Specializes in hospice. Has 3 years experience. 2,212 Posts

Death is not sad! I mean, I understand why you feel that way about it. Many do. But death (especially in the elderly) is a 100% natural transition and literally happens to everyone. Instead of thinking "they're dying and I can't do anything about it" can you maybe think about it differently? Like, they're dying and it's an honour that you get to care for and support folks in this hugely significant time? Dying is literally the last thing anyone will ever do. Isn't it kind of neat that you get to be involved in that important time? They're dying and aren't you fortunate that you get to shine a little light into a scary time? They're dying, but until they're dead, they're still living​ and every day you get to bring a little more life to their last days?

I wish there was a likeX1000 button. This is exactly why I find hospice so fulfilling.

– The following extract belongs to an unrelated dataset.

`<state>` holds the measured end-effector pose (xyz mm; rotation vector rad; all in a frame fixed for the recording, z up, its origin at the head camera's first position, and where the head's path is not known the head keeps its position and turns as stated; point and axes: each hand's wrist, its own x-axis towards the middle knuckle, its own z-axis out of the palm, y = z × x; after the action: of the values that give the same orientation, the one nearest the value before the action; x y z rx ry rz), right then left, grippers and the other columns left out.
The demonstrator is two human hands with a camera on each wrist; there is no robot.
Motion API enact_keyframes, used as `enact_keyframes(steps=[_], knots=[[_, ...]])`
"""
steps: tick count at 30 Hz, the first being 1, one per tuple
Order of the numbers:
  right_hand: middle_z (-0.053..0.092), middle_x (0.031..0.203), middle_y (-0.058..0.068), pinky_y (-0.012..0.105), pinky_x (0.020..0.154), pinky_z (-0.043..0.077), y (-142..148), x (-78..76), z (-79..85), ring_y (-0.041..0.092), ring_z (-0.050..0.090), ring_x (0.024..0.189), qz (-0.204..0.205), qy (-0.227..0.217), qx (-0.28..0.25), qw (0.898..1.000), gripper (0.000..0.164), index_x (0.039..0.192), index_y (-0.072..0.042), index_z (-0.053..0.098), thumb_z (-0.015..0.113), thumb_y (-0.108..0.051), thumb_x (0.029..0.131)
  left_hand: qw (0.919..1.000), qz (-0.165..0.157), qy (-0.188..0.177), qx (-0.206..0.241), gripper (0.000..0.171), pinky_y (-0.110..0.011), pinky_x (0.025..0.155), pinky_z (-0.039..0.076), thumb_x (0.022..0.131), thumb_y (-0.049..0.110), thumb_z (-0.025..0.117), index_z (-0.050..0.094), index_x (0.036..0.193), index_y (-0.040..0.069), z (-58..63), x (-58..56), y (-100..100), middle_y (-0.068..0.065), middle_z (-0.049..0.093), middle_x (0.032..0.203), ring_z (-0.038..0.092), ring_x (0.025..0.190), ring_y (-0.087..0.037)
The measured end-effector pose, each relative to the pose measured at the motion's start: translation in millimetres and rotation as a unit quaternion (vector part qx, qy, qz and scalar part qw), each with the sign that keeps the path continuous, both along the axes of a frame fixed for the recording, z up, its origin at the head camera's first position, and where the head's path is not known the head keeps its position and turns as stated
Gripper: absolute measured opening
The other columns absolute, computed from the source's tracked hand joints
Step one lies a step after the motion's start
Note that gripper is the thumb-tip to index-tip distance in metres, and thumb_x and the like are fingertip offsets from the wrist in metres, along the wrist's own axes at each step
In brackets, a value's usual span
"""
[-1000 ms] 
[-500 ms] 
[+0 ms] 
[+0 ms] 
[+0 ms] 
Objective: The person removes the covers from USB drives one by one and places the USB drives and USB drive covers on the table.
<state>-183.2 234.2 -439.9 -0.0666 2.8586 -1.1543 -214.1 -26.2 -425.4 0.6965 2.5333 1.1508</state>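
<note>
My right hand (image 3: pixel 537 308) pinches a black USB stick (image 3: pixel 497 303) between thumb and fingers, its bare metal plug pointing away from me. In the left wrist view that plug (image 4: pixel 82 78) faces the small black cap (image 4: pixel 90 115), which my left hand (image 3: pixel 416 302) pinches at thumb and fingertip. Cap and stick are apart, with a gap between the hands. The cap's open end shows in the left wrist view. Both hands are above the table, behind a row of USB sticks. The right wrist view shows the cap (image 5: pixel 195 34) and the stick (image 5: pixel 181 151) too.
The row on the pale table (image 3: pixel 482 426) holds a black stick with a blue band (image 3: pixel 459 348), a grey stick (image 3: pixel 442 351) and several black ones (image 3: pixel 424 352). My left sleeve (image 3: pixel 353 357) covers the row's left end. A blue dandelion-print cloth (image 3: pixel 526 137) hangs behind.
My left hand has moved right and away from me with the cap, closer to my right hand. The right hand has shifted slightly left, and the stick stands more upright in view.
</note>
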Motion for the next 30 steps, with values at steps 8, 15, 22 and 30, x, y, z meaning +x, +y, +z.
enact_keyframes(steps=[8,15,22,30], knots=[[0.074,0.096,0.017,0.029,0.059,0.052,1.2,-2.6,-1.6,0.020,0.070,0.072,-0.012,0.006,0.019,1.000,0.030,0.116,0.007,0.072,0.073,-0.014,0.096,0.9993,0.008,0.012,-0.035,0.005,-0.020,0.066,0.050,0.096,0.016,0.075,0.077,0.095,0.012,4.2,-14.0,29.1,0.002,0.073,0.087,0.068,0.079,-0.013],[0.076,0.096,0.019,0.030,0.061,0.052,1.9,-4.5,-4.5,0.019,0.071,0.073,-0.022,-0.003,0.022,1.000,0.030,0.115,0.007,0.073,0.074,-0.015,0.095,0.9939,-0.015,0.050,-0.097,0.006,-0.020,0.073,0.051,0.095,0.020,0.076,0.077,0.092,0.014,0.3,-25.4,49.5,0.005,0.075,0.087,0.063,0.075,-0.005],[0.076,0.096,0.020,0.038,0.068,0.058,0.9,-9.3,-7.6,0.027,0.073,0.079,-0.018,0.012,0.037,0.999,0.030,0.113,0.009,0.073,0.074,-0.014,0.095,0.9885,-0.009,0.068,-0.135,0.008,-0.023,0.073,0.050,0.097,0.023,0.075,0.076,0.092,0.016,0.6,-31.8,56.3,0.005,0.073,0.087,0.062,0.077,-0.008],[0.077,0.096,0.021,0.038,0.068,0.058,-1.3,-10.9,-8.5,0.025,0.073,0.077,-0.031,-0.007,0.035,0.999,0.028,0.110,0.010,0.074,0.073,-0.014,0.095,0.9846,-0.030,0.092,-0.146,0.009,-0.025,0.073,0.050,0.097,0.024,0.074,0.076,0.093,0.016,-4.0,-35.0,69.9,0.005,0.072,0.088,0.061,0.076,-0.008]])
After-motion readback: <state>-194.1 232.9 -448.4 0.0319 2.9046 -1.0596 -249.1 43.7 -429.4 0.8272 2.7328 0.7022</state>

OP, you say nursing is definitely what you want to do. Why? We know what you don't like. What DO you like? What draws you to nursing? And is that strong enough to get you past the parts you hate? Because that's all nursing work.

ixchel

Specializes in critical care. 5 Articles; 4,547 Posts

OP, I think maybe you're just in the wrong type of facility. I did CNA clinicals in an LTC and at the end of the week, I just sobbed and sobbed. It was awful. You may enjoy acute care a lot more. In acute care, you will have terminal patients but you will have your just plain old sick people, too. You will get experience with a lot of nursing skills (even if just observing), and you'll see measurable improvements in your patients day to day. It is completely different.

No Stars In My Eyes

Specializes in Med nurse in med-surg., float, HH, and PDN. Has 43 years experience. 3,488 Posts

I'm not sure of your age, but perhaps some of the anxiety comes from confronting your own mortality for the first time and not realizing that is what is going on?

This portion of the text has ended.